> [WORK INSTRUCTION] Each line containing the string "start" should be copied out of the entries.

> [DATA FOR ANALYSIS]
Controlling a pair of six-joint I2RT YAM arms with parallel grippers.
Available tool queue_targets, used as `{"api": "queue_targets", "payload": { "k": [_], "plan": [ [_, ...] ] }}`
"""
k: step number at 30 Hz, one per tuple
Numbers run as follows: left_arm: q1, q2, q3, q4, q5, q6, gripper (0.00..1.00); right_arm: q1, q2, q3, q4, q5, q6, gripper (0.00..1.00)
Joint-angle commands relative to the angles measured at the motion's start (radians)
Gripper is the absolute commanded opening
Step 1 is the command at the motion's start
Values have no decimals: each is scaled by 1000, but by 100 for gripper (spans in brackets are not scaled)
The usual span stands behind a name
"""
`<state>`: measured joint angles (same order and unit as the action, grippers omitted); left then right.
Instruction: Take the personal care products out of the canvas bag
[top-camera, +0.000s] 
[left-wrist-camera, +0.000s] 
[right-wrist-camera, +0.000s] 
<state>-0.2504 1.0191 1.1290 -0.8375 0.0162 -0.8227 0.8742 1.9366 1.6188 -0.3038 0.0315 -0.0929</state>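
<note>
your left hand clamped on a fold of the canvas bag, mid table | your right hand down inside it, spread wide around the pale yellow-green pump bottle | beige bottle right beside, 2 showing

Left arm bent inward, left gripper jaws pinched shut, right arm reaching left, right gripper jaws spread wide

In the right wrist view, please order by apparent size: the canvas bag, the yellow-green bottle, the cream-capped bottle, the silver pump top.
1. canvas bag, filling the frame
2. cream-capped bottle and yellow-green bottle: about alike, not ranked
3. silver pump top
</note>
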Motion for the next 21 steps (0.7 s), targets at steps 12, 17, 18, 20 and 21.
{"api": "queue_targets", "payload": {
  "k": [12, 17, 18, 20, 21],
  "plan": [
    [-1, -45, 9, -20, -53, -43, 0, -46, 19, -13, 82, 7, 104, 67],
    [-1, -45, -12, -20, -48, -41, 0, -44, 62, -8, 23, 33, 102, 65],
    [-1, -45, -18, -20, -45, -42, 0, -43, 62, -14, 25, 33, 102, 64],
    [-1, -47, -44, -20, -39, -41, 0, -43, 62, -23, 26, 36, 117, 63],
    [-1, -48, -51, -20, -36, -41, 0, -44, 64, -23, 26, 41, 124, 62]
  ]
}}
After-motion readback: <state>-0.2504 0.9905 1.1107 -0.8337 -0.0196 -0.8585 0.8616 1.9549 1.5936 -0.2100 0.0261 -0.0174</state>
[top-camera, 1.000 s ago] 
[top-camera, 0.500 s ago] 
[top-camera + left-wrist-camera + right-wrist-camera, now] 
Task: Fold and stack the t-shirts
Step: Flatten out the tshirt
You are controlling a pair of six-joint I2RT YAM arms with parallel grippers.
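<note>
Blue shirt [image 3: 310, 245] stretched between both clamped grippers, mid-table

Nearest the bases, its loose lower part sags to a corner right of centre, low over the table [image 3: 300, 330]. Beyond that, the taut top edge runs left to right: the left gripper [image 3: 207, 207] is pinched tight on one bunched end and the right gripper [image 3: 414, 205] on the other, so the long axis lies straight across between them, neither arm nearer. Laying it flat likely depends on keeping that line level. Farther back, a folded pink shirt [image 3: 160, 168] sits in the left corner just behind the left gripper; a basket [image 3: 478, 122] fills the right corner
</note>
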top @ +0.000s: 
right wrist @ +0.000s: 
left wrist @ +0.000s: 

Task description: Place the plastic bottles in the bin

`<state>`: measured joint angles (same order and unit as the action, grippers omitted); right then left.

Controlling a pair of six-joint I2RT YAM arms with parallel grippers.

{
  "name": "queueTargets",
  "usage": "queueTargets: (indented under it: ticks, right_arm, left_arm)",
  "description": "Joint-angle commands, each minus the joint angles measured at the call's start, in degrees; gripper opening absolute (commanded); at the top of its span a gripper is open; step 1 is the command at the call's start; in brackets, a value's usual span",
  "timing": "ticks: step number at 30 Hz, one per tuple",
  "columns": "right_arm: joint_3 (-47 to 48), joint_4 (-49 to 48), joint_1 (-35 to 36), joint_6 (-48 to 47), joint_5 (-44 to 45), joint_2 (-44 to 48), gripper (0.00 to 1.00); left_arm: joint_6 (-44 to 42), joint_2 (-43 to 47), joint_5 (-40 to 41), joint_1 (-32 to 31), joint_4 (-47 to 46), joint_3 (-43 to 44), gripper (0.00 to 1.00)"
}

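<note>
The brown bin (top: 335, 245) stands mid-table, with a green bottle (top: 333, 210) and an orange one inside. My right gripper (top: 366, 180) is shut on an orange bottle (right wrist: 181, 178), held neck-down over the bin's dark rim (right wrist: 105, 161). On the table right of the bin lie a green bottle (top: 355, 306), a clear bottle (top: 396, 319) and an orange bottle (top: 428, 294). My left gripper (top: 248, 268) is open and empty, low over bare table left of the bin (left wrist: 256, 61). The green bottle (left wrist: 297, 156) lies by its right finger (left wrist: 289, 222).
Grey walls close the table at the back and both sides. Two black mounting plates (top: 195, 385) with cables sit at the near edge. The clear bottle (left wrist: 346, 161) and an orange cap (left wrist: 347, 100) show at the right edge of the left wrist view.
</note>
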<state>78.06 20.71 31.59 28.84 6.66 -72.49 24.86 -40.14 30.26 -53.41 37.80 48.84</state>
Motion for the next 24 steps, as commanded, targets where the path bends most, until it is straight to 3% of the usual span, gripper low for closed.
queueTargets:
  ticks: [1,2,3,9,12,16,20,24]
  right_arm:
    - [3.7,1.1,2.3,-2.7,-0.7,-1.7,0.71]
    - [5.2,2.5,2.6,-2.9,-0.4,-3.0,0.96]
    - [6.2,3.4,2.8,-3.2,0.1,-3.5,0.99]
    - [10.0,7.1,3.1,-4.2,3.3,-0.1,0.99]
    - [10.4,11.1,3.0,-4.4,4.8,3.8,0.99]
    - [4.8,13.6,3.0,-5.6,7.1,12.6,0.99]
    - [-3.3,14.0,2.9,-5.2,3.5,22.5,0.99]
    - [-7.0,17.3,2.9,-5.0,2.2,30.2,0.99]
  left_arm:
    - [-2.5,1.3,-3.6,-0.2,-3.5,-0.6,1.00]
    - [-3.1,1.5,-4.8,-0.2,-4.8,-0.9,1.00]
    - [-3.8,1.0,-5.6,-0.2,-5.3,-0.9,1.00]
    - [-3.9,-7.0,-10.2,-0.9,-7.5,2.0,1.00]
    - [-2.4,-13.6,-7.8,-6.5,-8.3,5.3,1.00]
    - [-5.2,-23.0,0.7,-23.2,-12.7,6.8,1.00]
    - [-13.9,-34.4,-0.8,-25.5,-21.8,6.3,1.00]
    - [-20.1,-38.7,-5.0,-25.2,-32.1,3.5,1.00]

> [SOLUTION]
Joint-angle commands relative to the angles measured at the motion's start (radians)
Step 1 is the command at the motion's start
  "description": "Joint-angle commands, each minus the joint angles measured at the call's start, in degrees; gripper opening absolute (commanded); at the top of its span a gripper is open; step 1 is the command at the call's start; in brackets, a value's usual span",

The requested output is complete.